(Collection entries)
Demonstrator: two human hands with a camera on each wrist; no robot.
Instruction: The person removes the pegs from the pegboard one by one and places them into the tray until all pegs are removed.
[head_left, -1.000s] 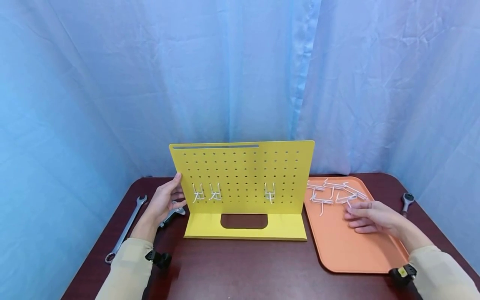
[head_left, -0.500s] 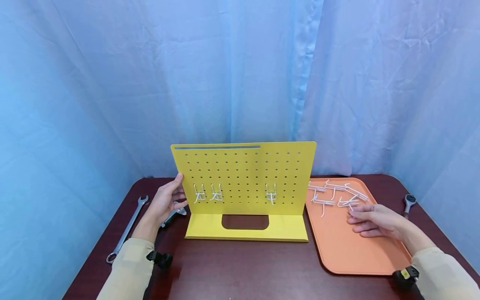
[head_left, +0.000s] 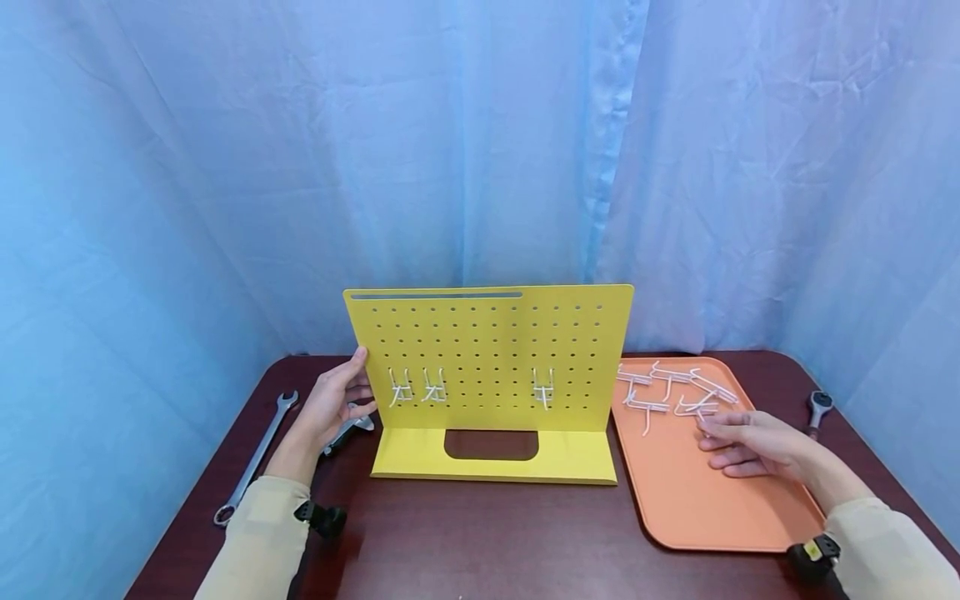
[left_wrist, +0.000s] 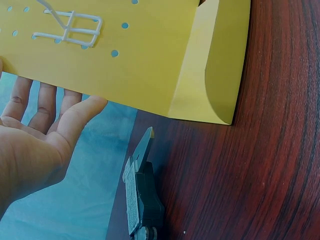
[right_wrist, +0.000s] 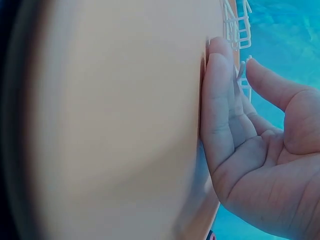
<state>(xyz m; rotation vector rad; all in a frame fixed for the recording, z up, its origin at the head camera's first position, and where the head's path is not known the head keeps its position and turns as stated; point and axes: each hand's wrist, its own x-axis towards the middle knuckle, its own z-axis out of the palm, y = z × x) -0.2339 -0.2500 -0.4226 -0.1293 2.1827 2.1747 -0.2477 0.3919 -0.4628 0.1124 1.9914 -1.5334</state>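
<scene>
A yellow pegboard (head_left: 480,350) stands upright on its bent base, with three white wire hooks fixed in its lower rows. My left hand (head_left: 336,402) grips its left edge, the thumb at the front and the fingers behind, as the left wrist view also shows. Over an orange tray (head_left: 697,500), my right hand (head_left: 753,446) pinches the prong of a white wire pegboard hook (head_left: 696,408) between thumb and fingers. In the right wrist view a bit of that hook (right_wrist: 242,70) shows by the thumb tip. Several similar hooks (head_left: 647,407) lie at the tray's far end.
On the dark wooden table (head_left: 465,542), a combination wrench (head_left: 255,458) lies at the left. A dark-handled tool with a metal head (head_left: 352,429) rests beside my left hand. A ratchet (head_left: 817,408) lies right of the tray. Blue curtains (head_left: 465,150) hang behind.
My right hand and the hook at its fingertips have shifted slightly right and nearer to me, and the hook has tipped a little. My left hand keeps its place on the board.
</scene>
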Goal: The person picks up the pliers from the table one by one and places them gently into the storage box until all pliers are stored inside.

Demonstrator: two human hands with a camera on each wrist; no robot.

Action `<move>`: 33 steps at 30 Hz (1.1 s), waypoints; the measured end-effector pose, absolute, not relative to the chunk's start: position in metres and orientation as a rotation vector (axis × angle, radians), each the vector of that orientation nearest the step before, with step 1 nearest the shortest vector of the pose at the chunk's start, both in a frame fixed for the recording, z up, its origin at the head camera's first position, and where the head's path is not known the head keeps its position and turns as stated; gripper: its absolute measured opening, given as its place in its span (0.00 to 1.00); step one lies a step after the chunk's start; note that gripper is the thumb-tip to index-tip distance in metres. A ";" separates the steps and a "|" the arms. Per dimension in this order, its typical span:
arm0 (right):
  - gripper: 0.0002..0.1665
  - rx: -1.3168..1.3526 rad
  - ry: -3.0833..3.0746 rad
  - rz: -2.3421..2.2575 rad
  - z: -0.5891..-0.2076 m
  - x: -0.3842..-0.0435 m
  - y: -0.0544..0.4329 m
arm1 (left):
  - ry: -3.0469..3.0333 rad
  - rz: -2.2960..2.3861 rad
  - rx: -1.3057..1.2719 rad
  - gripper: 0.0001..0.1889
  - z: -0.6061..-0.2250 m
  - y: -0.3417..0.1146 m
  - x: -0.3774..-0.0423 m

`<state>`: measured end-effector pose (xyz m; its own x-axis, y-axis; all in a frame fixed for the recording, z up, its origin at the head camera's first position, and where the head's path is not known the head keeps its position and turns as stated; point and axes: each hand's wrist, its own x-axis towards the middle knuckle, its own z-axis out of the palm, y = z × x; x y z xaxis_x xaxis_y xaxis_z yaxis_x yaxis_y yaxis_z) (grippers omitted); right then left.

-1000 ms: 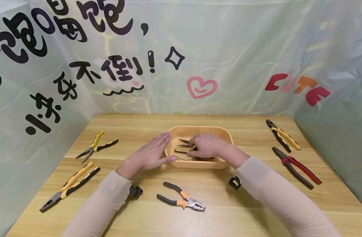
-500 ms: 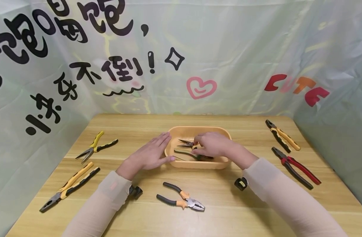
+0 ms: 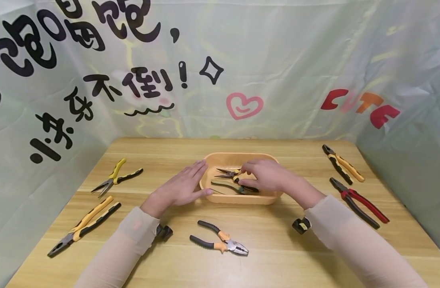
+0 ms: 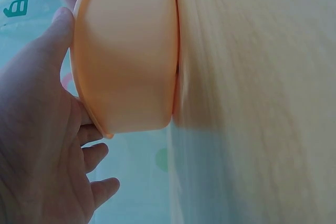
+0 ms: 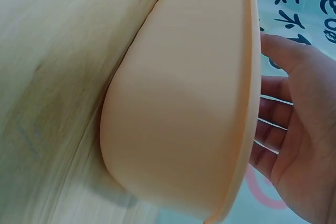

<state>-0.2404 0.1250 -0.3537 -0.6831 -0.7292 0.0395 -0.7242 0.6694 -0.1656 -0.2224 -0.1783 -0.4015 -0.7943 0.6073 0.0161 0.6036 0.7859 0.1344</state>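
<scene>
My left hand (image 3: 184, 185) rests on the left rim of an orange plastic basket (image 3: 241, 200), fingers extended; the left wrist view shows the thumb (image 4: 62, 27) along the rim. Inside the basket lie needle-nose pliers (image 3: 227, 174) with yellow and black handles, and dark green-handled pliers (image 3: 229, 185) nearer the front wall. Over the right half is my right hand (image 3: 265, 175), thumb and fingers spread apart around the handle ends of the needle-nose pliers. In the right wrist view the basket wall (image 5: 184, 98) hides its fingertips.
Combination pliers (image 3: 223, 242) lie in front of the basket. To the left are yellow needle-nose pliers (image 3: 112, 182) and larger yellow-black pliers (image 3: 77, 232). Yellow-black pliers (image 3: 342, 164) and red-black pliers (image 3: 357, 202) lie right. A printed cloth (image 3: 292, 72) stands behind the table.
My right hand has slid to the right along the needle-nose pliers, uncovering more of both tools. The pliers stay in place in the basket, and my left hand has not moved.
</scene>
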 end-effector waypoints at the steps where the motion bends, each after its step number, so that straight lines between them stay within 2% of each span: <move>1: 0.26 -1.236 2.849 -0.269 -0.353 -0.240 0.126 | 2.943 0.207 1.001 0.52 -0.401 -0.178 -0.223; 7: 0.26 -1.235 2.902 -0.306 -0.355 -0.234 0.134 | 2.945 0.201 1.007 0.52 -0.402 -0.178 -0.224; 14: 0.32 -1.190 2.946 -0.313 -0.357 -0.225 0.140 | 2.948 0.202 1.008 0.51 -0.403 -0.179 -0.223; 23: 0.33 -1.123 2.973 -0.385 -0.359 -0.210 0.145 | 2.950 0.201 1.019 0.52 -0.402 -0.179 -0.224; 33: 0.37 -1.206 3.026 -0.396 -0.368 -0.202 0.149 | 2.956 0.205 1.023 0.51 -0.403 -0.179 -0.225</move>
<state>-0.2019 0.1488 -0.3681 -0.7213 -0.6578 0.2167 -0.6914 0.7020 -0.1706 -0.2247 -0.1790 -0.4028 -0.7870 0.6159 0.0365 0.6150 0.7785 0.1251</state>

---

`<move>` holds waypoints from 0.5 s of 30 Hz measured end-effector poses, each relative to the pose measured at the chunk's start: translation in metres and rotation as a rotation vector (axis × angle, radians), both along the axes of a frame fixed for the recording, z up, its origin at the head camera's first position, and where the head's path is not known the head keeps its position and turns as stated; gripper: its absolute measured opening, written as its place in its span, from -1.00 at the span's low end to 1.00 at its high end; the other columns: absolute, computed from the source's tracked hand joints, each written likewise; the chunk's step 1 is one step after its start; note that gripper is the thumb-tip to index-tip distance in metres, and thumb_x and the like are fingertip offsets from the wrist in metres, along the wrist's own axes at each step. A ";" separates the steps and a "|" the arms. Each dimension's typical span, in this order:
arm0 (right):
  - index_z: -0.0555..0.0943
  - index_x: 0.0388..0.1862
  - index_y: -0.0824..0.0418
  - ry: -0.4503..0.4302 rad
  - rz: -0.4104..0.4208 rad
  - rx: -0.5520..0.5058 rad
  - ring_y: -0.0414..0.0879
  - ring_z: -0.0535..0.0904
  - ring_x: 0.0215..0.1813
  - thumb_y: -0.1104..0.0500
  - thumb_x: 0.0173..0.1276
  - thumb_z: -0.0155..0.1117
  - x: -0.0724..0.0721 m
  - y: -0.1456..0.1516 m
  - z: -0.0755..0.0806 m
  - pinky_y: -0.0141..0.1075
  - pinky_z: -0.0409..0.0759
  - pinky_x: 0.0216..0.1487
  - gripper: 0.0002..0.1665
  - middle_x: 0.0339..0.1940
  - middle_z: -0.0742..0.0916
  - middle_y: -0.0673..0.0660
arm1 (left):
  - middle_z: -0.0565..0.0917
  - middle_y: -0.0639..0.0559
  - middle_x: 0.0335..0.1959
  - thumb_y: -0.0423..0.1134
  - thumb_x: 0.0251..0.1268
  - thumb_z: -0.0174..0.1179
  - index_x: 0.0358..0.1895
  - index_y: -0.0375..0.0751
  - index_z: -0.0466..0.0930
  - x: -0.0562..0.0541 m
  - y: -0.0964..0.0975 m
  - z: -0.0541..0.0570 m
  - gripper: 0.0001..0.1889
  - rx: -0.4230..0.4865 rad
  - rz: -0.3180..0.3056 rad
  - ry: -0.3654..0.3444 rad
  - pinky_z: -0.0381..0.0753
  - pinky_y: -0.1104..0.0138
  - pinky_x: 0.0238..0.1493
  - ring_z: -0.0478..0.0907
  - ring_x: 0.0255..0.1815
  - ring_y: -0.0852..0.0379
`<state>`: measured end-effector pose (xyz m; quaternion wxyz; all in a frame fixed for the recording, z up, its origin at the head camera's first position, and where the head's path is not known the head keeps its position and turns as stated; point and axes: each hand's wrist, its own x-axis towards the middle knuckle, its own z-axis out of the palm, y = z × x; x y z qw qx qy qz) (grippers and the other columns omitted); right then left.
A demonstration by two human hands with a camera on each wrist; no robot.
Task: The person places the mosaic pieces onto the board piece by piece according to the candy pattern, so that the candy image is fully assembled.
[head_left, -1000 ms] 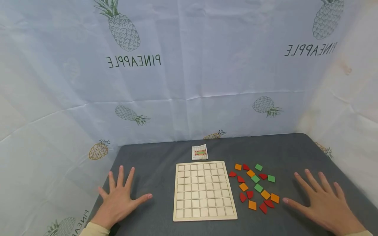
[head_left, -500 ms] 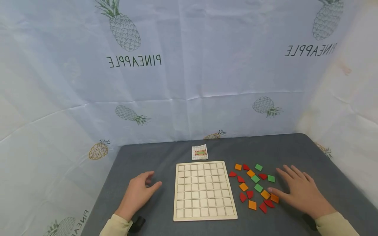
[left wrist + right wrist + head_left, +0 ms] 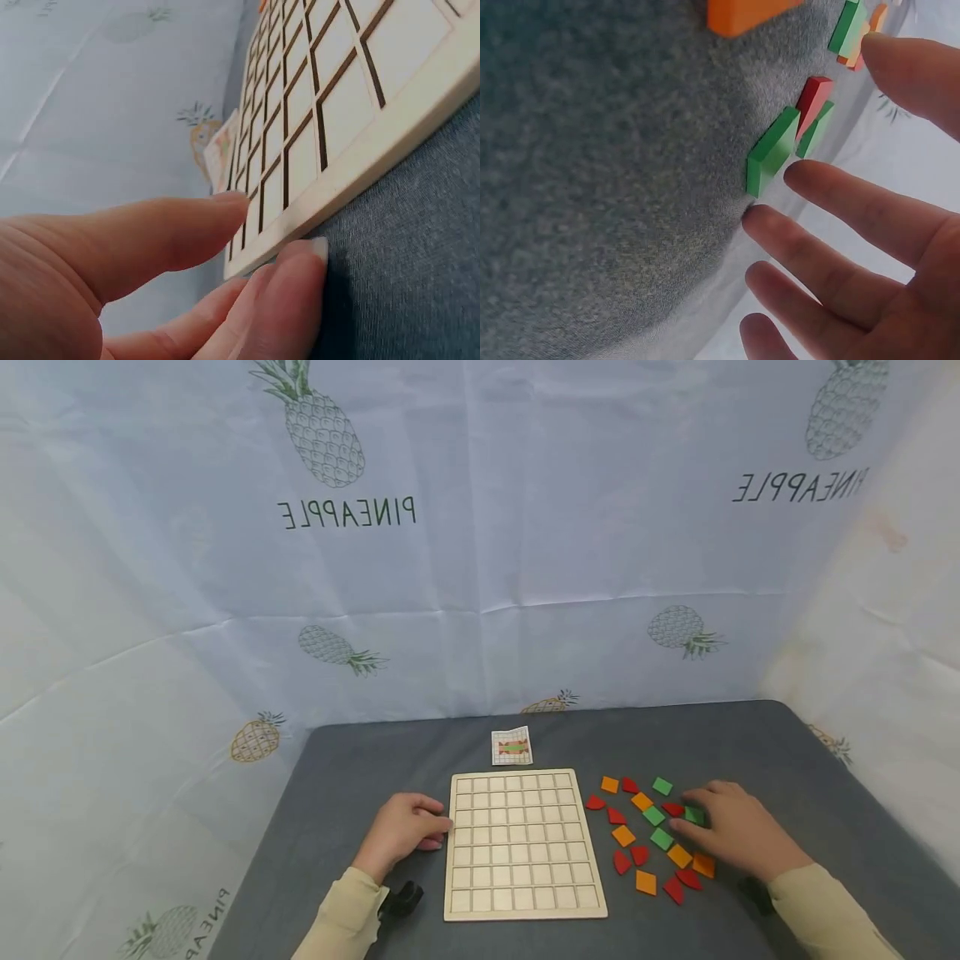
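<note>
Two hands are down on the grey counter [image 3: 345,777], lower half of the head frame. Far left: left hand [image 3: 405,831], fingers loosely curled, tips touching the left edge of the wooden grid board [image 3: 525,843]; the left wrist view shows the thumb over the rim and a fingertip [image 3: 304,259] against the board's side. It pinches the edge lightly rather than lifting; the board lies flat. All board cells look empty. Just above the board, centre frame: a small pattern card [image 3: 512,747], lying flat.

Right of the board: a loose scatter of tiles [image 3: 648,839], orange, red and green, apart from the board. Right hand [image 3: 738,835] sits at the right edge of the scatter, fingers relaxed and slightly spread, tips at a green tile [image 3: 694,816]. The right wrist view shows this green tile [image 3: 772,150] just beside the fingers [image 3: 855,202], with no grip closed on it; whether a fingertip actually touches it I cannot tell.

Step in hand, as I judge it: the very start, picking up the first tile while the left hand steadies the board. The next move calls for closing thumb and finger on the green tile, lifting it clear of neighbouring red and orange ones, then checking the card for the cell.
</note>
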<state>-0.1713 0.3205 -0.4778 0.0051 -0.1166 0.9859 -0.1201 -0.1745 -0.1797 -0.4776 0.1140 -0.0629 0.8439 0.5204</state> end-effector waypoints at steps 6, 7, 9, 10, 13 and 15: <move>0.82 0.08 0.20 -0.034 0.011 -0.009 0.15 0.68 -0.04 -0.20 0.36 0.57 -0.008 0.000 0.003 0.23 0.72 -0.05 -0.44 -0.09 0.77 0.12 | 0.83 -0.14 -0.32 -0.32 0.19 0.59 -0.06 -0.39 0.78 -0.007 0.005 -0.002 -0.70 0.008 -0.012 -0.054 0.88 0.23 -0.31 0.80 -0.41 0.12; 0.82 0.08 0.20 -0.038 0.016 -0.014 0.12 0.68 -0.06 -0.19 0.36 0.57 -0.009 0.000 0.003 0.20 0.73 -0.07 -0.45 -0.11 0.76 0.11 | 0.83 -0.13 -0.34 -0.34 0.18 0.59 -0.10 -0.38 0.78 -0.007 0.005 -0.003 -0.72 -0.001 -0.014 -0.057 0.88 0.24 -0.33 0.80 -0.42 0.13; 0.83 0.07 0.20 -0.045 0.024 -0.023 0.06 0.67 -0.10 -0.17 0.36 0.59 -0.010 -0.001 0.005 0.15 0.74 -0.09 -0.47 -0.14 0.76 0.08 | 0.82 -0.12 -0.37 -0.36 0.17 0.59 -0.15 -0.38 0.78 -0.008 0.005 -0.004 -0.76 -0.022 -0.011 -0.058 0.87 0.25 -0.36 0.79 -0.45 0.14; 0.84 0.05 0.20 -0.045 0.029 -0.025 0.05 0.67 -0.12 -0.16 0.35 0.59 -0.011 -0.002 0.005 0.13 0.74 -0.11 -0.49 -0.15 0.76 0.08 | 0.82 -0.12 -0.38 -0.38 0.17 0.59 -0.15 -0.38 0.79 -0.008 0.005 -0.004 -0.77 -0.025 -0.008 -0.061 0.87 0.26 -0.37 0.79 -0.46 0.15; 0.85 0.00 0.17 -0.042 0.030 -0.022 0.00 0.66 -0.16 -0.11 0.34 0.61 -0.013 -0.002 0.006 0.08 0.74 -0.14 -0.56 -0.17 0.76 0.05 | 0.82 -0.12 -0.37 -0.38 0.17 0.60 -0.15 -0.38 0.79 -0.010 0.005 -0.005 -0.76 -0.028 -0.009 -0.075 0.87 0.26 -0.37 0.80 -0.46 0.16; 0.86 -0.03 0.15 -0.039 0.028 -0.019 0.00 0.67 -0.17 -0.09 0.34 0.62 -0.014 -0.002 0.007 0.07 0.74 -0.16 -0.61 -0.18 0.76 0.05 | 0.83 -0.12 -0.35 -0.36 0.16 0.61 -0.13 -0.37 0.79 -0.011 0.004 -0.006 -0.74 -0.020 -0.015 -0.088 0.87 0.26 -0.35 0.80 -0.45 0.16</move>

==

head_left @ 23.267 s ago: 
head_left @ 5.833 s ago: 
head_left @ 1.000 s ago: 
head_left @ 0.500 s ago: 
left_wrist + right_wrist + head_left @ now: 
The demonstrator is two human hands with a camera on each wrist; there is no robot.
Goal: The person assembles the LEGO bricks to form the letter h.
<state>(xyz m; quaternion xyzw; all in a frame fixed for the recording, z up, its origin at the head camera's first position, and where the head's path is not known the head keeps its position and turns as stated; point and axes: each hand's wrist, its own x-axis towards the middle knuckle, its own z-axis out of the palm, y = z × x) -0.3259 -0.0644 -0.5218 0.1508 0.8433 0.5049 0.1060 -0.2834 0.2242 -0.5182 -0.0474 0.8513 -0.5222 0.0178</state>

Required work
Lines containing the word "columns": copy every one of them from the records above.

Response for this exercise
`<move>` holds waypoints from 0.5 s of 30 Hz measured end-effector poses, each relative to the pose measured at the chunk's start: translation in metres and rotation as a rotation vector (axis × angle, radians), both along the axes of a frame fixed for the recording, z up, its origin at the head camera's first position, and where the head's path is not known the head keeps its position and turns as stated; gripper: its absolute measured opening, written as its place in its span, from -1.00 at the span's low end to 1.00 at its high end; the other columns: absolute, computed from the source's tracked hand joints, each written likewise; the chunk's step 1 is one step after its start; note that gripper is the thumb-tip to index-tip distance in metres, and thumb_x and the like are fingertip offsets from the wrist in metres, along the wrist's own axes at each step. A ";" separates the steps and a "|" the arms. Each dimension's typical span, in this order:
`<state>`: measured end-effector pose (xyz m; quaternion wxyz; all in a frame fixed for the recording, z up, its origin at the head camera's first position, and where the head's path is not known the head keeps its position and turns as stated; point and axes: each hand's wrist, its own x-axis towards the middle knuckle, its own z-axis out of the palm, y = z × x; x y z qw qx qy qz) (grippers and the other columns omitted); right then left.

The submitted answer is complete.